In 2017, I felt a lump and requested a mammogram and ultrasound, but nothing showed. So, the nurse  practitioner ordered an MRI. Luckily, the infiltrating lobular & ductal breast cancer was caught early. 

This summer, while celebrating my 5-year survivorship, I once again felt a mass on my left breast and  again, nothing showed up in the mammogram or ultrasound but this time I requested the MRI, then the  biopsy confirmed my suspicion

My current diagnosis is triple negative-invasive lobular carcinoma, an aggressive form of breast cancer.  This time I will document my journey, including my pursuit of a clinical study, to offer our Brown and  Black communities a step-by-step guide on how to advocate for themselves and how to enroll in clinical  trials. 

As I begin my third battle with breast cancer, I’m reflecting on what progress has been made in the past  30 years to treat breast cancer. I am hopeful. I am more emotionally and spiritually equipped to take

this fight for my life. I then reflect on the lack of progress that has been made in improving breast  cancer outcomes as it relates to women of color as patients. 

Health care stakeholders and government agencies spend millions for institutions to study what we  already know: Latina women are getting left behind when it comes to cancer screenings and clinical  trials. One in six people in the U.S. identify as Hispanic or Latino, yet only 2% are clinical trial participants  — a figure that’s barely moved in decades. Clinical trials can save lives, but they are not “accessible” to  everyone, especially Latinos, since the clinicaltrials.gov does not even have a Spanish translation feature. 

To narrow this gap, those holding the purse need to do more than spend money on researching the  issue. We need significant, systems-level changes to address the barriers keeping Latinas from getting  the information, screenings, and treatment they need and deserve.

An easy lift is to make sure that medical information is both accessible and culturally and linguistically  appropriate. This is one of the many social determinants of health that we’ve invested time to provide.

Health care stakeholders and government agencies often contract 3rd party vendors to translate  information and health education in Spanish, but these vendors may not understand that some graphics  or wording may connote the wrong message.

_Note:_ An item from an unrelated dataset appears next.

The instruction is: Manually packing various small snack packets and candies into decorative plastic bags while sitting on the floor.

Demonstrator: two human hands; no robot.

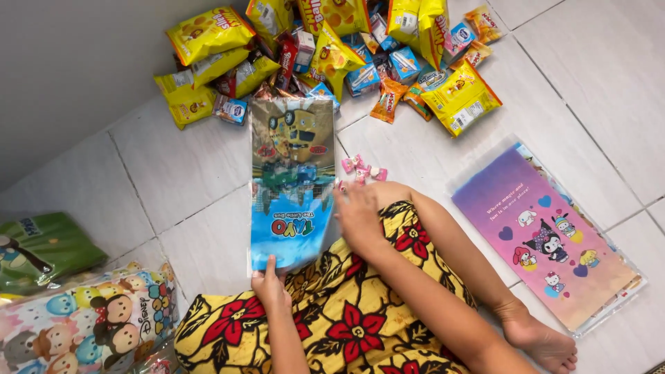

Cultural competency is glossed over. One example is a  series of infographics related to COVID and subsequent variants pushed out earlier in the pandemic. The  images had featureless faces — a serious issue as many Latin Americans immigrants view such  illustrations as a symbol for domestic violence. 

Likewise, government websites and other sources of health information often use a direct, word-for word translation into Spanish that can backfire. Content can be as high as a 12th-grade reading level,  and translations — while technically accurate — can be counterproductive. For example, type in “clinical  trial” into Google translate, and you’ll get the word “ensayo” in Spanish, which for many of our Latino  community means “experiments.” Not the appropriate word to use for a community whose living  memory includes families like mine who were impacted by medical abuse. As a result, many CBOs can’t  rely on “authoritative” websites to share appropriate health information with their communities. 

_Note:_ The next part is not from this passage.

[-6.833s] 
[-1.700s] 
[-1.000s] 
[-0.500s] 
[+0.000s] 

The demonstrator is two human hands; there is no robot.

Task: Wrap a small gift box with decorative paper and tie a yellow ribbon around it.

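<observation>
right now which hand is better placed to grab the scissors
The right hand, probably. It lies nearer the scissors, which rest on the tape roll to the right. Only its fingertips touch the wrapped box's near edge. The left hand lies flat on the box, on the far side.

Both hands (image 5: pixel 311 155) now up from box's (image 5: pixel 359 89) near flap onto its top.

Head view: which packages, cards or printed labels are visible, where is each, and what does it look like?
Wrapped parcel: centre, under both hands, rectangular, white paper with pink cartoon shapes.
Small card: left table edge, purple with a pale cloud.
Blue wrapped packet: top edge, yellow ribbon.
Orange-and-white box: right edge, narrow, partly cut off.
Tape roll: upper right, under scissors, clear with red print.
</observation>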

But while necessary, the right information in the right hands is only the first step. 

In the last 25 years, while DML and other CBOs continue providing many women of color the  opportunity to receive free clinical breast exams and cervical cancer screening, the government has not  adequately funded grassroots initiatives to provide many of our Black, Indigenous, and People of Color  (BIPOC) these important early detection screening opportunities. Systemic issues, such as a lack of  sustainable employment, transportation, unconscious bias, and access to health insurance, including  screening programs, are perceived by many Latinas as barriers that they can’t control. 

As we celebrated Latino/Hispanic Heritage Month, our food, our music, our celebrities, and our history,  let’s also encourage our friends and family to seek cancer screenings and push our government and  healthcare leaders to address the barriers keeping Latinas and other BIPOC from protecting their health  and saving lives.